II
La famosa marcia laterale, insomma, non consistette che in questo: l’esercito russo, che s’era sempre ritirato in linea retta nella direzione opposta all’avanzata dei francesi, quando l’offensiva francese s’interruppe, deviò dalla direzione costantemente seguita fino a quel momento e, non vedendosi inseguito, si spostò nel più naturale dei modi dove l’attirava l’abbondanza degli approvvigionamenti.
Anche supponendo che non vi fossero, alla testa dell’esercito russo, dei condottieri geniali, ma che si trattasse anzi di un esercito senza capi, ebbene, anche un esercito in tale condizione non avrebbe potuto far altro che compiere un movimento a ritroso verso Mosca, descrivendo un arco di cerchio nella direzione in cui gli approvvigionamenti erano più copiosi e il territorio più fertile.
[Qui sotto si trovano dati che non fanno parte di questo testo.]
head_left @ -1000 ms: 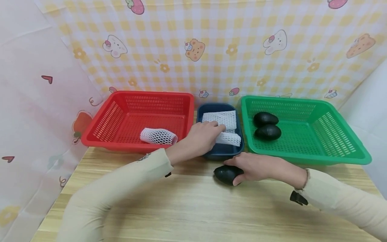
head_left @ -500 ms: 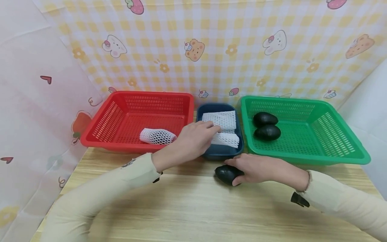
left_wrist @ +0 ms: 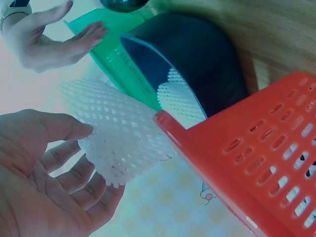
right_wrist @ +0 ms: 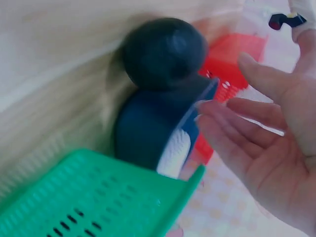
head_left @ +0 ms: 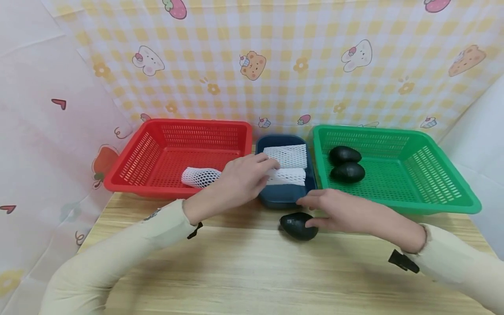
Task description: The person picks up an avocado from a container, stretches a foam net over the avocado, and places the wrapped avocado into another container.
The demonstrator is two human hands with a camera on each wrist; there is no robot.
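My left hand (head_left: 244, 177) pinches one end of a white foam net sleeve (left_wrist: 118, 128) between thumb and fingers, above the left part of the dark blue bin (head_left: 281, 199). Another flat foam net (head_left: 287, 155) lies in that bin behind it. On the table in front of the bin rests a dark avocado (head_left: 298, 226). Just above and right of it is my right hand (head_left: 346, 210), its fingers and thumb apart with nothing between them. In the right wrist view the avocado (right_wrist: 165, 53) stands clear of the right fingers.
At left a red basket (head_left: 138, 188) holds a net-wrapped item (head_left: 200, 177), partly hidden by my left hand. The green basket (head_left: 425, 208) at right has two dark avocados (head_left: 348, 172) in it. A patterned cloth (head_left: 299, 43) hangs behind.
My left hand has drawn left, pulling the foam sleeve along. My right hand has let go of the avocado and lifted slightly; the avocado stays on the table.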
Lo spostamento dalla strada di Nižnij Novgorod a quella di Rjazan, Tula e Kaluga era a tal punto naturale che nella stessa direzione fuggirono, abbandonandosi al saccheggio, i disertori dell’esercito russo, e nella stessa direzione si voleva a Pietroburgo che Kutuzov muovesse l’esercito. A Tarutino, Kutuzov ricevette una sorta di rimprovero da parte dell’imperatore per non aver condotto l’esercito sulla strada di Rjazan, e ne ebbe l’incitamento ad occupare esattamente quella posizione nella quale già si trovava quando il messaggio imperiale gli pervenne.
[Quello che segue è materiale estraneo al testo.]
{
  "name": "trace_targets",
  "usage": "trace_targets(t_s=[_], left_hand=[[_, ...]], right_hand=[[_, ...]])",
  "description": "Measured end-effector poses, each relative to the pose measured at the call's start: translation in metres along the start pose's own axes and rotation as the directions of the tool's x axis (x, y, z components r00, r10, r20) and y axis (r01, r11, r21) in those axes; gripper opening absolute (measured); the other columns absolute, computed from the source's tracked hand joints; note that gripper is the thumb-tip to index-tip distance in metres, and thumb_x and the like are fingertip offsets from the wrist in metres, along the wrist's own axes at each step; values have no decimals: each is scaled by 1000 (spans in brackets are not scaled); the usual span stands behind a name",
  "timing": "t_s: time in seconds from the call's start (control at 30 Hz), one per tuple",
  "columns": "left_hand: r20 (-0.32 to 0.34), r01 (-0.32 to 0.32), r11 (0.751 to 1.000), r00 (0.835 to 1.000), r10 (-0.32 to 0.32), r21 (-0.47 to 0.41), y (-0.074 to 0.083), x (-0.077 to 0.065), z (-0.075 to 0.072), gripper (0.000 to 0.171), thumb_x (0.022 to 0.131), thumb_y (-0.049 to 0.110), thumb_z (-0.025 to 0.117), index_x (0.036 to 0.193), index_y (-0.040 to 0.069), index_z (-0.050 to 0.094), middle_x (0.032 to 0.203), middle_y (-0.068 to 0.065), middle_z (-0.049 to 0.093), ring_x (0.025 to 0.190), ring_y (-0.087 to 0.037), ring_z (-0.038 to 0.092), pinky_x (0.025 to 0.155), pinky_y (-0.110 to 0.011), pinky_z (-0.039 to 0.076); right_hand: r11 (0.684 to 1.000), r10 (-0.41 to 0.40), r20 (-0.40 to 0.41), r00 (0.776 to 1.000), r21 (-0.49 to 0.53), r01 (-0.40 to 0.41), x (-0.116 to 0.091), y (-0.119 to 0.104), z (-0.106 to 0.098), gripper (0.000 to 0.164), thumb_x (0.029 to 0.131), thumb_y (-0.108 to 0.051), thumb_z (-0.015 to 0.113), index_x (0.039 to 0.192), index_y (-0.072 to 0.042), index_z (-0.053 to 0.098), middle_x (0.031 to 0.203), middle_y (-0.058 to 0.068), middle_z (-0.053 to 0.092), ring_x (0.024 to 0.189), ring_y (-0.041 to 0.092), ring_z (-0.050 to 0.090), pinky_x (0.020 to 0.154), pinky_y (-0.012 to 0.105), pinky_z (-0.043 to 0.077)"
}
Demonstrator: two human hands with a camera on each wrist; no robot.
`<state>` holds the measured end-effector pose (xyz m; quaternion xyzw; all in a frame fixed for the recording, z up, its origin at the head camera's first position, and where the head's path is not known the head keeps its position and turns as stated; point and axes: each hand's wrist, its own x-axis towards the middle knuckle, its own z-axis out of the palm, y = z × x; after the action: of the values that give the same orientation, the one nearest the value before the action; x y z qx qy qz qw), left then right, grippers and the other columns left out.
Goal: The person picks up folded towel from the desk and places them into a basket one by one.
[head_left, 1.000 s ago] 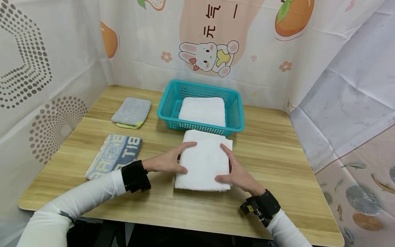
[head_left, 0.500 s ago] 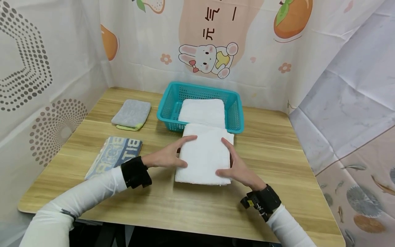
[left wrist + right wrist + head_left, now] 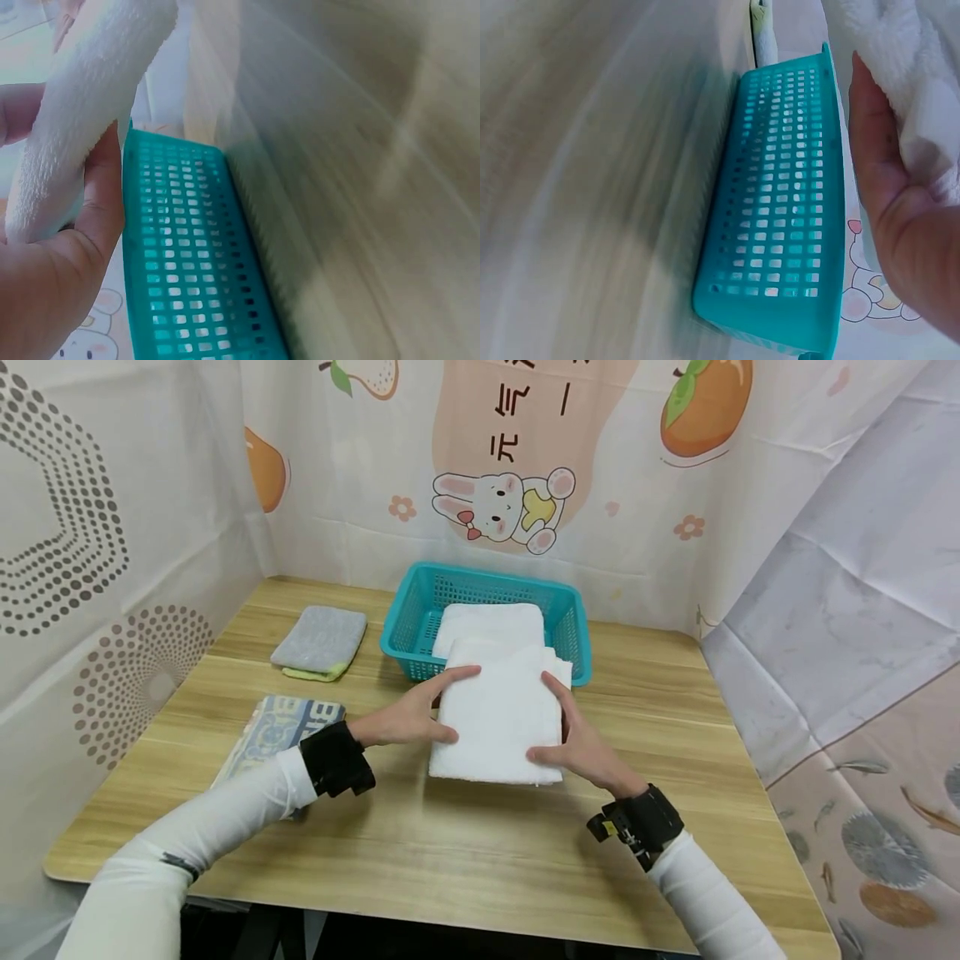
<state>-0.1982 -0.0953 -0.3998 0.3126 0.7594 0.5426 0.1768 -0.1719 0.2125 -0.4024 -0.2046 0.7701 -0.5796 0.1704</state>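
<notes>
Towel (image 3: 498, 718) between both hands (image 3: 401, 720) (image 3: 590, 752), above the wooden table (image 3: 480, 856).

At 4 o'clock the right hand (image 3: 919, 240) grips a fluffy white towel (image 3: 896, 45), bunched toward 2 o'clock. A teal perforated basket (image 3: 780, 319) fills the middle, beside the blurred wood-grain desk (image 3: 592, 187) at 9 o'clock. Near 12 o'clock, a folded cloth (image 3: 763, 34) shows partly.
</notes>
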Motion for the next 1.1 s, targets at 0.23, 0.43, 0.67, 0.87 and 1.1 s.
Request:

Dopo esser rotolata nella direzione dei colpi subiti durante tutta la campagna e nella battaglia di Borodino, la biglia dell’esercito russo, esaurita la forza di quelle spinte e non ricevendone altre, andò ad assumere la posizione per essa più naturale.
Il merito di Kutuzov non consistette in una manovra strategica geniale, come alcuni vollero sostenere, ma nel fatto d’aver capito, lui solo, il significato di quanto stava accadendo. Lui solo capì fin da allora il significato dell’inazione dell’esercito francese; lui solo non si stancò di ripetere che la battaglia di Borodino era stata una vittoria; lui solo, pur essendo colui che, per la sua posizione di comandante supremo, avrebbe dovuto essere il più propenso ad attaccare, dedicò tutte le sue forze a trattenere l’esercito russo da inutili scontri.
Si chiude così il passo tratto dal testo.